April 25, 2015

Synopsis:

Data on Severe Storm Events from the National Weather Service for the United States from 1950 to November, 2011, was analyzed for their impact on population health (in the form of the total of fatalities and injuries to humans) and on the US economy (in the form of total dollar value damage to property and crops). We found that Tornados by far caused the greatest number of fatalities and injuries with more than ten times the impact of the next highest ranked event type Excessive Heat.
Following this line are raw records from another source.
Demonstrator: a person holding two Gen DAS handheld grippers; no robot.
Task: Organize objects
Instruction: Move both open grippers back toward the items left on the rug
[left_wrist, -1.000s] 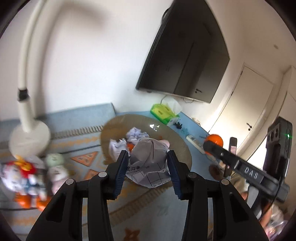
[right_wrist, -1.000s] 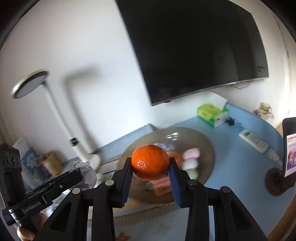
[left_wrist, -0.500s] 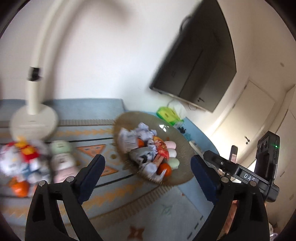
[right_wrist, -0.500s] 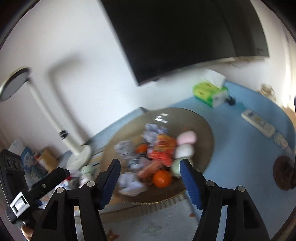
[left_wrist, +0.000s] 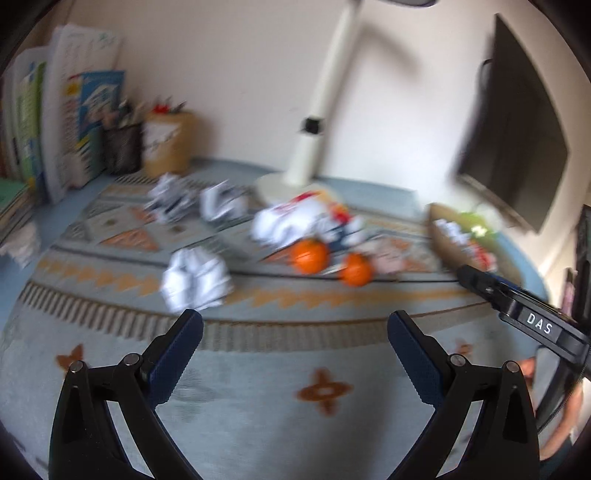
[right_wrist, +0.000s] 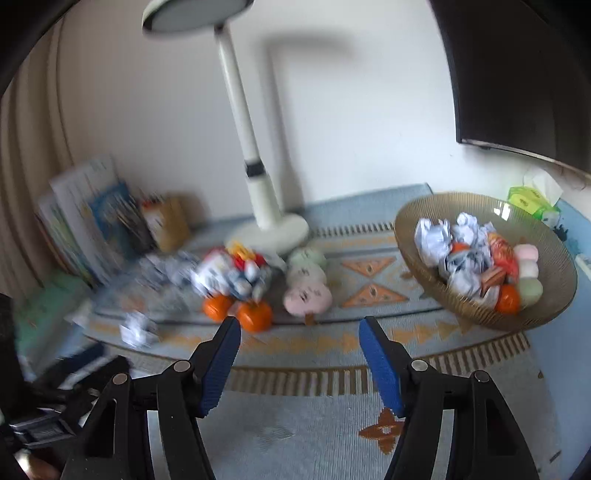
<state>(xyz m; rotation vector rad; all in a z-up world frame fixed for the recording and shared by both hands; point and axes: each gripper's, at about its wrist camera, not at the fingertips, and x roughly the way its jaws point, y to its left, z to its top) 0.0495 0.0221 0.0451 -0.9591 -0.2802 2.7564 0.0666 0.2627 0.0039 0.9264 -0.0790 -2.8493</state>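
Observation:
My left gripper (left_wrist: 294, 332) is open and empty above the patterned mat. A crumpled paper ball (left_wrist: 195, 278) lies just beyond its left finger. Two oranges (left_wrist: 309, 254) lie further back beside a white snack packet (left_wrist: 291, 221). My right gripper (right_wrist: 299, 341) is open and empty. Two oranges (right_wrist: 255, 314) and a pink soft ball (right_wrist: 308, 295) lie just ahead of it. The woven basket (right_wrist: 413, 218) at the right holds paper balls, an orange, snack packets and soft balls.
A white desk lamp (right_wrist: 255, 173) stands behind the pile. Books and a pen holder (left_wrist: 122, 147) line the back left wall. A dark TV (left_wrist: 517, 122) hangs at the right. A green tissue box (right_wrist: 532, 199) sits behind the basket.
Both grippers opened and dropped the paper ball and the orange into the basket. Both have since swung left toward the loose objects on the mat.

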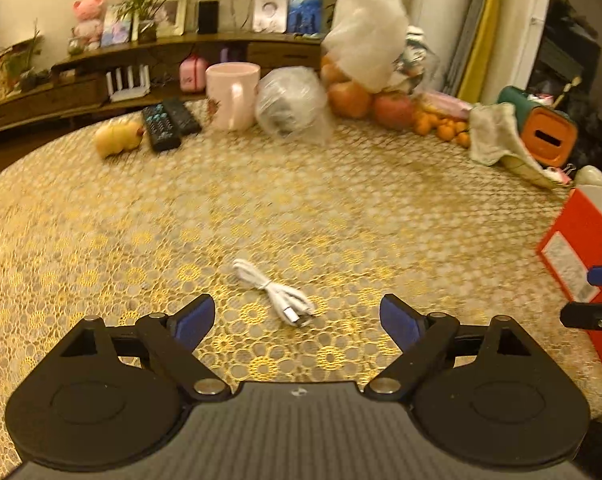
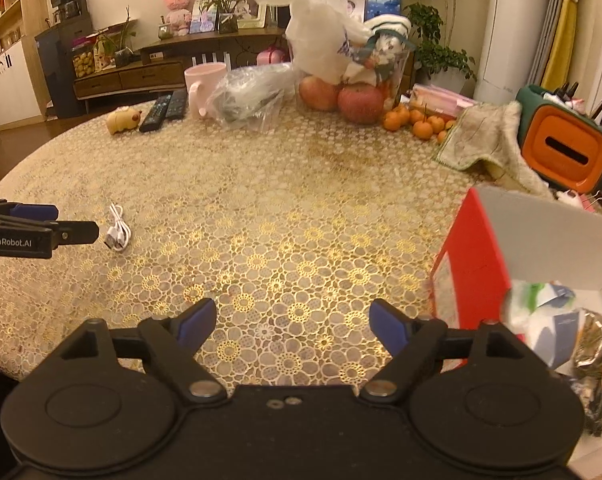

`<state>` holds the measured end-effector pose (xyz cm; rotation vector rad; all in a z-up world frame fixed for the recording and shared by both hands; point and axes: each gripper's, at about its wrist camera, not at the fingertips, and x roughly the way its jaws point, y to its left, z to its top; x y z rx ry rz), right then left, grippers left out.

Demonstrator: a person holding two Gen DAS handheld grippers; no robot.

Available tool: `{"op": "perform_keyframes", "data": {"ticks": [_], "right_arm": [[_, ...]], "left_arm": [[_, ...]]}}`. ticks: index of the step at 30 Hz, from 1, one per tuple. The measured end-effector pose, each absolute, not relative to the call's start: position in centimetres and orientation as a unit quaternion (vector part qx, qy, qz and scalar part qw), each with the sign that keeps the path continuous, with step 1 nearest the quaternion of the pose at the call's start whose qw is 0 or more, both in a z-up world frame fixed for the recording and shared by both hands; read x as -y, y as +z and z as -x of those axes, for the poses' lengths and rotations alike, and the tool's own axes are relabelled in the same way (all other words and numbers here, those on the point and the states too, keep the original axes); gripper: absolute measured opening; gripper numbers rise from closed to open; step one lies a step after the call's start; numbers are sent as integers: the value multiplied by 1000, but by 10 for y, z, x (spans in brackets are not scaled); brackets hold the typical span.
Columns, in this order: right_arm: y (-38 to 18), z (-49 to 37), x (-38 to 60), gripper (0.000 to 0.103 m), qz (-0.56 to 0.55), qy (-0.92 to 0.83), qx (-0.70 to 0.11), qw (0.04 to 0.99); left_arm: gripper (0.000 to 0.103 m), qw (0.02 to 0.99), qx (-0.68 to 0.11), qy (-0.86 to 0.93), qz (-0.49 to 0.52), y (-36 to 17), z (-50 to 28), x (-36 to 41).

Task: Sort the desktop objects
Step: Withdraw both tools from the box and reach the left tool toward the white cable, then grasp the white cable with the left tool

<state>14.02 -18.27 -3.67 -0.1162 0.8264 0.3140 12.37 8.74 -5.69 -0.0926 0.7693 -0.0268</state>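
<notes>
A coiled white USB cable [image 1: 277, 294] lies on the gold lace tablecloth just ahead of my left gripper [image 1: 297, 320], which is open and empty, its jaws wide on either side of the cable's plug end. The cable also shows in the right wrist view [image 2: 119, 229], with the left gripper [image 2: 53, 226] beside it. My right gripper [image 2: 291, 326] is open and empty above bare cloth, left of a red cardboard box [image 2: 477, 264] that holds wrappers and packets [image 2: 561, 332]. The box shows at the right edge of the left wrist view [image 1: 581, 252].
At the table's far side stand a pink mug [image 1: 233, 94], two remotes [image 1: 171, 122], a yellow toy [image 1: 117, 138], a clear plastic bag [image 1: 291, 104], apples and tangerines [image 1: 393, 110], a white bag [image 1: 365, 36], a cloth [image 1: 497, 136] and an orange-green tissue holder [image 2: 561, 148].
</notes>
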Motion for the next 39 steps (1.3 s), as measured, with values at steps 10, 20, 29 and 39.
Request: {"op": "perform_keyframes", "data": {"ticks": [10, 20, 29, 39], "right_arm": [[-64, -155, 175, 83, 64, 149, -417, 894], [-80, -163, 175, 81, 64, 150, -427, 889], [-86, -166, 177, 75, 66, 148, -434, 886], [-85, -163, 178, 60, 69, 145, -435, 886]], "left_arm": [[90, 916, -396, 8, 58, -83, -154, -90], [83, 918, -394, 38, 24, -99, -167, -74], [47, 920, -390, 40, 9, -100, -166, -64], [25, 922, -386, 32, 0, -98, -160, -56]]}}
The greatest negative economic impact was due to Floods with more than twice the impact in dollar cost in property and crop damage of the next highest ranked event type Hurricane/Typhoon.

# Data Science - Reproducible Research Project #2

Data Processing

Download, uncompress, and read in the complete dataset from a Web source.
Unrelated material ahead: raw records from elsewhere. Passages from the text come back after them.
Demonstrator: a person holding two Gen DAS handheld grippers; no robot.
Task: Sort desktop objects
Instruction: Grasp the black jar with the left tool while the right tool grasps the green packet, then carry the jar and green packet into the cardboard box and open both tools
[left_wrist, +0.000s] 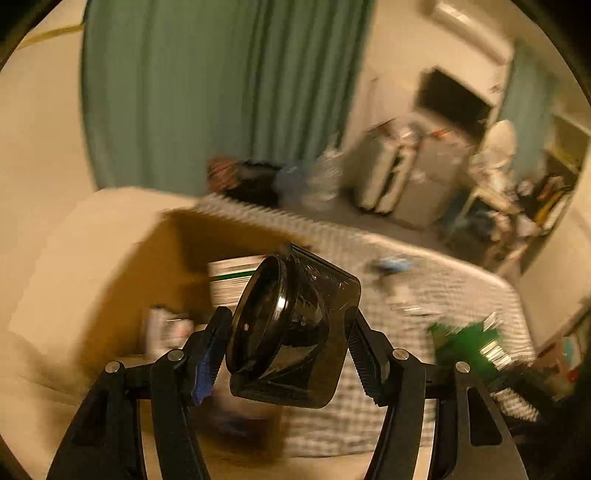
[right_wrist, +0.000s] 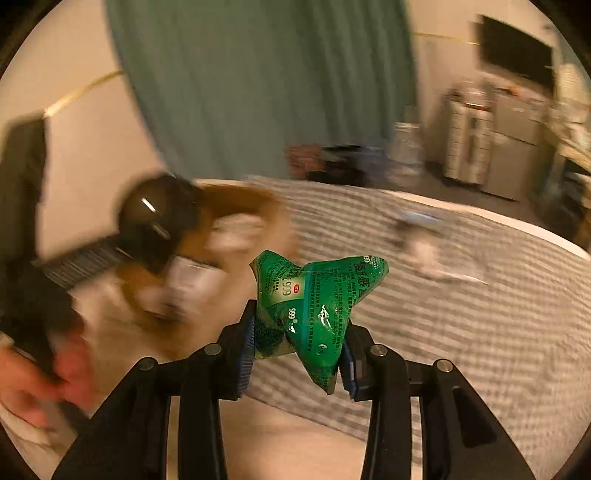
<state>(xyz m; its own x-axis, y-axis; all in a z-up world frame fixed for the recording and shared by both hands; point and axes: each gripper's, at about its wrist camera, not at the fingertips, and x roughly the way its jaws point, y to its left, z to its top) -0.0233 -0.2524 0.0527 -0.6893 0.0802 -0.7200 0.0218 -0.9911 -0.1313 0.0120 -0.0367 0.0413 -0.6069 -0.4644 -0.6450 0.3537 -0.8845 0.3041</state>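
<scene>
Room, dim warm light, views blurred. Green curtain (left_wrist: 221, 92) hangs at upper centre of the frame against cream walls (left_wrist: 37, 140). Bed with grey-and-white striped cover (right_wrist: 480, 314) fills lower right. Dark wall screen (left_wrist: 454, 98) at upper right; pale cabinets (right_wrist: 495, 147) below it; cluttered shelves (left_wrist: 546, 192) at far right.

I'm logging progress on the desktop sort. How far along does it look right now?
Partly done. A brown box already holds some white packages. In hand: the left gripper clamps a dark glass jar, and the right gripper pinches a green sachet. Left: a few blurred items lie on the checked cloth.
</scene>
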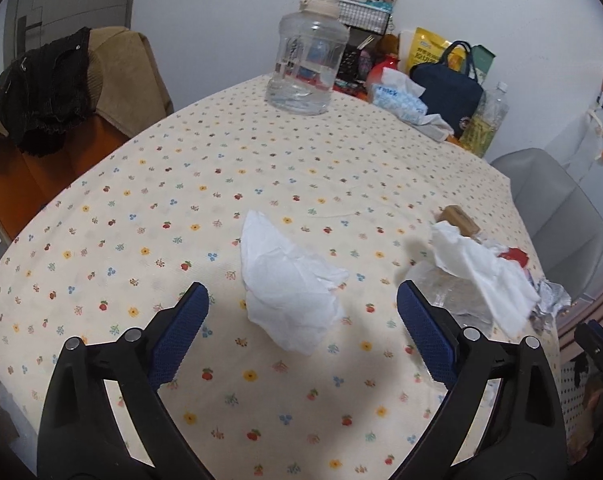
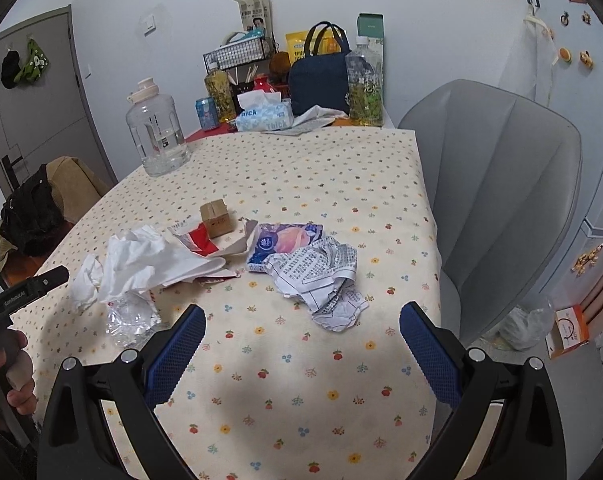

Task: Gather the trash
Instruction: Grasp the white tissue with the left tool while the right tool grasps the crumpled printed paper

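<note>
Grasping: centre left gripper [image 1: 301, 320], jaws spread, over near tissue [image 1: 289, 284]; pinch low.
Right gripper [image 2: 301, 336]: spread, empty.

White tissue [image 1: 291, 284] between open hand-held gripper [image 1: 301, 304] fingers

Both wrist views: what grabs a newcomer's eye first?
The trash pile: a crumpled tissue lies alone between the open left gripper fingers, and beyond the open right gripper lie a crumpled printed wrapper, white tissues and a small cardboard box. At the far end of the floral tablecloth stands a big clear water jug, with clutter against the wall behind.
</note>
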A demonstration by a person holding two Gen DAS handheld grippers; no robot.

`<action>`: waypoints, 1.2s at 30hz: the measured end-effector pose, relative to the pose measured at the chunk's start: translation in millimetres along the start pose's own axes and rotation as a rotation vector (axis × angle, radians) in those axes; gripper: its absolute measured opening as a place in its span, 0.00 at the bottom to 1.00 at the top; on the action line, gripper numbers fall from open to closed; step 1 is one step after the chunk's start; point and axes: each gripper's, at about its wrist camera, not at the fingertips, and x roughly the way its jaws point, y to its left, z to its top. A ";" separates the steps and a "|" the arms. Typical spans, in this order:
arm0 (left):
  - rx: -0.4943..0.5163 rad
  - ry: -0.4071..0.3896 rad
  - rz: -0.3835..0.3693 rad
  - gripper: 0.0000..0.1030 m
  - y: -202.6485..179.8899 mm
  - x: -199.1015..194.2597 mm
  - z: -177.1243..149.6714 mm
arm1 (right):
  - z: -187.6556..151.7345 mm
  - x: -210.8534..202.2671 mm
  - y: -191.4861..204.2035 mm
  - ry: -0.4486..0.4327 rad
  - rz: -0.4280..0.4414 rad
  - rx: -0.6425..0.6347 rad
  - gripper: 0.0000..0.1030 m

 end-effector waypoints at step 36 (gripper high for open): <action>-0.057 -0.060 -0.036 0.12 2.2 -39.1 10.7 | 16.9 61.0 -14.2 0.114 0.036 -0.003 0.38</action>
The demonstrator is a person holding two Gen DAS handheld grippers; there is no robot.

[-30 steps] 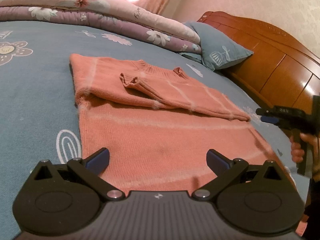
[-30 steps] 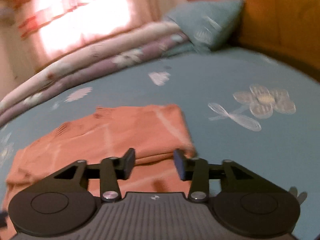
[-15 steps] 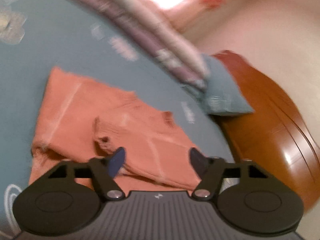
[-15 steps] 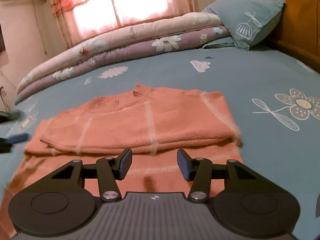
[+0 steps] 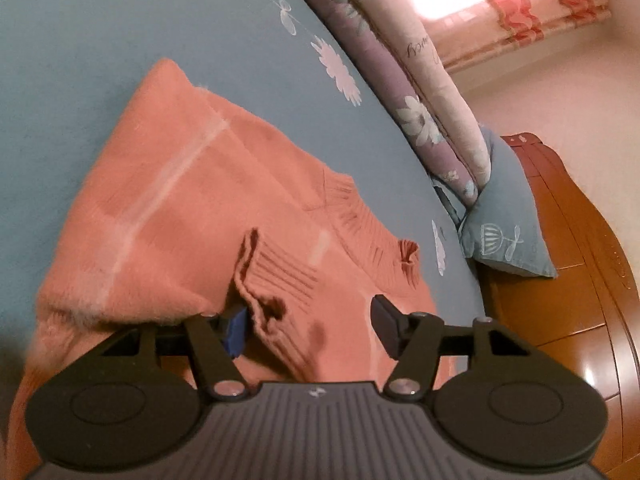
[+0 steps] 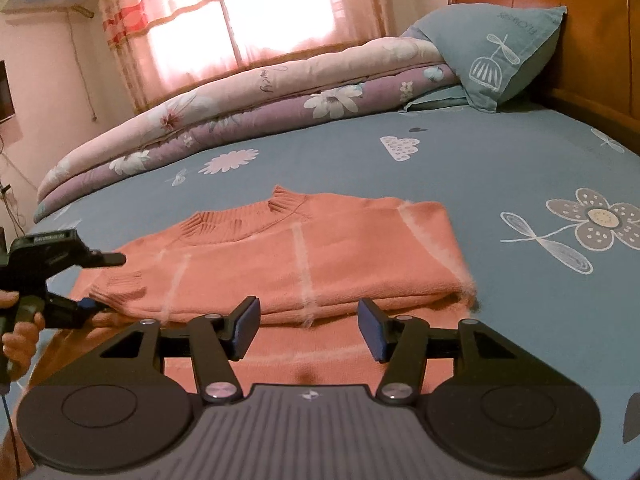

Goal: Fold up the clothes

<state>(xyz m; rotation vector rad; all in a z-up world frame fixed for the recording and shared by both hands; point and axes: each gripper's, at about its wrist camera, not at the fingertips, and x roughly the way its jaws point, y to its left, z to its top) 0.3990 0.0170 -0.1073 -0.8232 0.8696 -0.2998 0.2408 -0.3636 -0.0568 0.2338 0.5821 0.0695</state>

# First, download the compressed (.bz2) data set file into directory ../data/
if( !file.exists("../data/repdata_data_StormData.csv.bz2") ) 
{
  dir.create("../data")  # ignore any warning that the directory already exists
  fileURL <- 
     "https://d396qusza40orc.cloudfront.net/repdata%2Fdata%2FStormData.csv.bz2"
  download.file( fileURL,
                 destfile="../data/repdata_data_StormData.csv.bz2",
                 mode = "wb"
               )
}

We provide an option to read an abbreviated data set for testing.
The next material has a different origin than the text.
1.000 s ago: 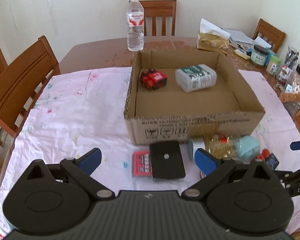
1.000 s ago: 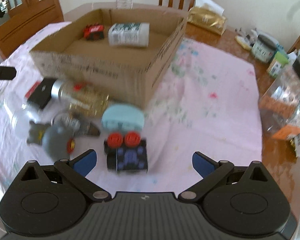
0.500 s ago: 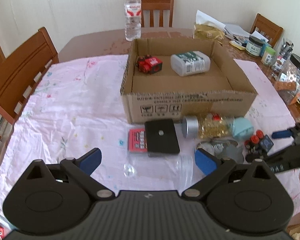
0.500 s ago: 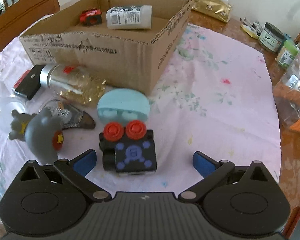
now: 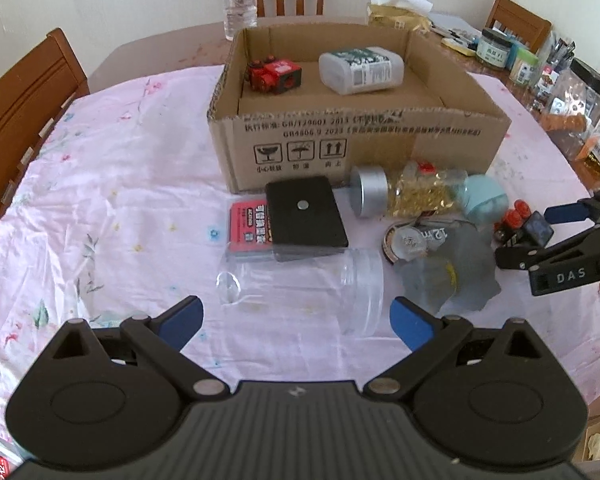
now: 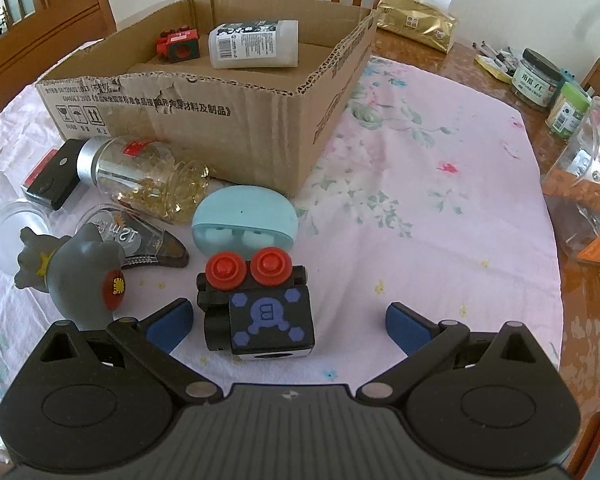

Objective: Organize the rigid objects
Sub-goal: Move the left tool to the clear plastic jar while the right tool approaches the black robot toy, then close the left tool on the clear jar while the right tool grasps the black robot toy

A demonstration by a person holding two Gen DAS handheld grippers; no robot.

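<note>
Pink floral tablecloth (image 5: 112,184) over wooden table (image 6: 440,60), chairs (image 5: 24,96) around.

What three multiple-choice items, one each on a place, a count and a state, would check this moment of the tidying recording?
1. Where does the red toy car lie?
A. inside the cardboard box
B. on the cloth in front of the box
C. on a chair

2. How many things lie inside the box?
A. one
B. two
C. four

3. How does the right gripper stand?
A. shut on the black toy robot
B. open, with the robot between its fingers
C. open, far above the box

Key: 1 A, the car sits on the box floor beside the white bottle. 2 B, only car and bottle are inside. 3 B, both blue pads stand apart from the robot.
</note>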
# If read_bz2 is TRUE, we will read (using read.csv( bzfile(), ) below) the
# full data set from the above .bz2 file.  If this value is FALSE we will,
# for debugging and testing purposes, read from an abbreviated file.
read_bz2 <- TRUE
if ( read_bz2 )
{  # Set up file name to indicate we will read.csv() from the above .bz2 file
   input_file_name <- "../data/repdata_data_StormData.csv.bz2"
} else
{
   # For testing don't read from the full compressed data file.
   # Read in a sampled version of the full data set to save time and file space
   # during development and debugging
   input_file_name <- "../data/repdata_data_StormData_100000_rows.csv"
}

We only read in the data set columns that we will use in our analysis.

# Construct a vector, ctr, to be able to control which columns of the
# .csv file to actually read in using a read.csv() further below:
#   Columns to NOT read in are indicated by NULL values.
#   Columns to read in are indicated by NA values.

# First, read in a "type-representative" head of our data file
if ( read_bz2 )
{ temp_data_df <- read.csv( bzfile(input_file_name), header=TRUE, nrows=10 )
} else
{ temp_data_df <- read.csv(        input_file_name,  header=TRUE, nrows=10 )
}
# ctr == columns to read - we know these specific column numbers from inspecting
# the data set documentation, Storm Data Documentation (a .pdf) .
ctr <- c( 8,  # EVTYPE
          23, # FATALITIES
          24, # INJURIES
          25, # PROPDMG
          26, # PROPDMGEXP
          27, # CROPDMG
          28  # CROPDMGEXP
        )
# start off colCs indicating not reading any cols
colCs <- c( rep( "NULL", length(temp_data_df) ) )
# now overlay colCs in the columns we DO want to read in (with default type
# conversions)
colCs[ ctr ] <- NA
remove( temp_data_df )  # not needed any more

Now read in a full data set - but only the columns, colCs, we’re interested in.

if ( read_bz2 )
{  # read in the compressed data set
   # bzfile() will uncompress the complete dataset as it's read into a data
   # frame by read.csv()
   data_df <- 
        read.csv( bzfile(input_file_name), header=TRUE, colClasses=colCs )
} else
{  # read in an abbreviated version of the full data set
   data_df <-
        read.csv(        input_file_name,  header=TRUE, colClasses=colCs )
}

Processing for harm to Population Health Impact

Compute the total number of fatalities for each event type (NAs are removed for this computation).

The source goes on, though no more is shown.